Prompt – Would you repeat every line of the material exactly?

Supplied information –
..............................

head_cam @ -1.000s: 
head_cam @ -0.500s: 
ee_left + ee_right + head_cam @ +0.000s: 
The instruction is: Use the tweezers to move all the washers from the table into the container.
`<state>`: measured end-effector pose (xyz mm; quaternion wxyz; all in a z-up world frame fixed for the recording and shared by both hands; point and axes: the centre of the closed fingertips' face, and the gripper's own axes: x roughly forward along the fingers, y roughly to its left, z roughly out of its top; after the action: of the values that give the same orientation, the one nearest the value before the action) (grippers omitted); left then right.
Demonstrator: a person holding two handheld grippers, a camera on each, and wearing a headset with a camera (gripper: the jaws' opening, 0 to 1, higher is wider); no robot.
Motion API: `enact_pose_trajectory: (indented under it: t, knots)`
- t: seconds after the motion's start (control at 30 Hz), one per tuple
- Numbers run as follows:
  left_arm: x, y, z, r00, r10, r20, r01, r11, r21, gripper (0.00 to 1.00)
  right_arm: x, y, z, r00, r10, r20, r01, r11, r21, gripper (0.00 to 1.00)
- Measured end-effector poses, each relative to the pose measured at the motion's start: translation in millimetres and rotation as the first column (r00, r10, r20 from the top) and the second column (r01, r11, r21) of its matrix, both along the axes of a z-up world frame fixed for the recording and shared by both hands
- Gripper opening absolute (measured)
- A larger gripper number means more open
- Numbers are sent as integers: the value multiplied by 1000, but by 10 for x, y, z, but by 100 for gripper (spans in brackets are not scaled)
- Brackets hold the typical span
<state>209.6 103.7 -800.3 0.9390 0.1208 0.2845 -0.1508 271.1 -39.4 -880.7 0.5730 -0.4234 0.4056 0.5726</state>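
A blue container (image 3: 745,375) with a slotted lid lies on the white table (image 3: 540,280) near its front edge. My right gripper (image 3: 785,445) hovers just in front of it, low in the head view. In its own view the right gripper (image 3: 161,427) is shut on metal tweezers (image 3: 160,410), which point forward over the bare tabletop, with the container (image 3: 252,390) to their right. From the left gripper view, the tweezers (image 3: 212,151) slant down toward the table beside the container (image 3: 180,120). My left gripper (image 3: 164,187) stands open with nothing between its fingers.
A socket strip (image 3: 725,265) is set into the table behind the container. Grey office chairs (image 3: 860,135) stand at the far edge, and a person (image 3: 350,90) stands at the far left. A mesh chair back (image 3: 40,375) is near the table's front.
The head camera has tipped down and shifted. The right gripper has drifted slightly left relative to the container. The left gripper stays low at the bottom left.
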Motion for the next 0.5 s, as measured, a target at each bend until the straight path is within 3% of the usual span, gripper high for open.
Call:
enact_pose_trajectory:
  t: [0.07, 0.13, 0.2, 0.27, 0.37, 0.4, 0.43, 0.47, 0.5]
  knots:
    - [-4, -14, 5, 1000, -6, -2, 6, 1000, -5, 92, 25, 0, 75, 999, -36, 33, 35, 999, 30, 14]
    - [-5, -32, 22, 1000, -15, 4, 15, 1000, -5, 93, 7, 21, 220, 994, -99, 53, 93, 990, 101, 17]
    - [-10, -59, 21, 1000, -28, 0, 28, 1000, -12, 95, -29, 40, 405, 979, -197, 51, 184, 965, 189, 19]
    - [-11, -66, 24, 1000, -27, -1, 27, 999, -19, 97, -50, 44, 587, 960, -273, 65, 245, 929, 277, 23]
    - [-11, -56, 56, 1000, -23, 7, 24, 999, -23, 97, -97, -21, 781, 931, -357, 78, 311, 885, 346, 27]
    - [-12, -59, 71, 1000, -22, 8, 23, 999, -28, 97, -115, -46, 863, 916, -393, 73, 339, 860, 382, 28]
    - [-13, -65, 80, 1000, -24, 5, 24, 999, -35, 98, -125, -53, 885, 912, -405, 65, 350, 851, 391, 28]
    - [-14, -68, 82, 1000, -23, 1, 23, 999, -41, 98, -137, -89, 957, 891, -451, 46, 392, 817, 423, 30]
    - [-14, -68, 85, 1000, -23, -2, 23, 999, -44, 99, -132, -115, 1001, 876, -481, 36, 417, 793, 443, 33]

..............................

Reply to the exercise –
head_cam @ -1.000s: 
head_cam @ -0.500s: 
ee_left + ee_right + head_cam @ +0.000s: 
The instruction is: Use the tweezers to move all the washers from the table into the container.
`<state>`: measured end-effector pose (xyz mm; quaternion wxyz; all in a z-up world frame fixed for the recording and shared by both hands; point and axes: the centre of the closed fingertips' face, and the gripper's own axes: x roughly forward along the fingers, y roughly to its left, z roughly out of its top; after the action: of the values that give the same orientation, the one nearest the value before the action) (grippers omitted); left then right.
Demonstrator: a person holding two handheld grippers, a camera on each, and wearing a headset with a camera (gripper: the jaws' opening, 0 to 1, higher is wider); no robot.
Motion API: `enact_pose_trajectory: (indented under it: t, knots)`
- t: seconds after the motion's start (control at 30 Hz), one per tuple
- Numbers run as follows:
  left_arm: x, y, z, r00, r10, r20, r01, r11, r21, gripper (0.00 to 1.00)
  right_arm: x, y, z, r00, r10, r20, r01, r11, r21, gripper (0.00 to 1.00)
- Measured end-effector poses, each relative to the pose measured at the motion's start: translation in millimetres and rotation as the first column (r00, r10, r20 from the top) and the second column (r01, r11, r21) of its matrix, both along the axes of a z-up world frame fixed for the recording and shared by both hands
- Gripper opening absolute (measured)
- A larger gripper number means more open
- Numbers are sent as integers: the value multiplied by 1000, but by 10 for x, y, z, but by 100 for gripper (spans in brackets are not scaled)
- Brackets hold the typical span
<state>209.6 103.7 -800.3 0.9390 0.1208 0.2845 -0.1508 271.1 -39.4 -880.7 0.5730 -0.4234 0.4056 0.5726</state>
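A blue container (image 3: 745,375) with a slotted lid lies on the white table (image 3: 540,280) near its front edge. My right gripper (image 3: 785,445) hovers just in front of it, low in the head view. In its own view the right gripper (image 3: 161,427) is shut on metal tweezers (image 3: 160,410), which point forward over the bare tabletop, with the container (image 3: 252,390) to their right. From the left gripper view, the tweezers (image 3: 212,151) slant down toward the table beside the container (image 3: 180,120). My left gripper (image 3: 164,187) stands open with nothing between its fingers.
A socket strip (image 3: 725,265) is set into the table behind the container. Grey office chairs (image 3: 860,135) stand at the far edge, and a person (image 3: 350,90) stands at the far left. A mesh chair back (image 3: 40,375) is near the table's front.
The head camera has tipped down and shifted. The right gripper has drifted slightly left relative to the container. The left gripper stays low at the bottom left.
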Motion for the next 0.5 s, as measured, a target at each bend until the straight path is within 3% of the usual span, gripper high for open.
Call:
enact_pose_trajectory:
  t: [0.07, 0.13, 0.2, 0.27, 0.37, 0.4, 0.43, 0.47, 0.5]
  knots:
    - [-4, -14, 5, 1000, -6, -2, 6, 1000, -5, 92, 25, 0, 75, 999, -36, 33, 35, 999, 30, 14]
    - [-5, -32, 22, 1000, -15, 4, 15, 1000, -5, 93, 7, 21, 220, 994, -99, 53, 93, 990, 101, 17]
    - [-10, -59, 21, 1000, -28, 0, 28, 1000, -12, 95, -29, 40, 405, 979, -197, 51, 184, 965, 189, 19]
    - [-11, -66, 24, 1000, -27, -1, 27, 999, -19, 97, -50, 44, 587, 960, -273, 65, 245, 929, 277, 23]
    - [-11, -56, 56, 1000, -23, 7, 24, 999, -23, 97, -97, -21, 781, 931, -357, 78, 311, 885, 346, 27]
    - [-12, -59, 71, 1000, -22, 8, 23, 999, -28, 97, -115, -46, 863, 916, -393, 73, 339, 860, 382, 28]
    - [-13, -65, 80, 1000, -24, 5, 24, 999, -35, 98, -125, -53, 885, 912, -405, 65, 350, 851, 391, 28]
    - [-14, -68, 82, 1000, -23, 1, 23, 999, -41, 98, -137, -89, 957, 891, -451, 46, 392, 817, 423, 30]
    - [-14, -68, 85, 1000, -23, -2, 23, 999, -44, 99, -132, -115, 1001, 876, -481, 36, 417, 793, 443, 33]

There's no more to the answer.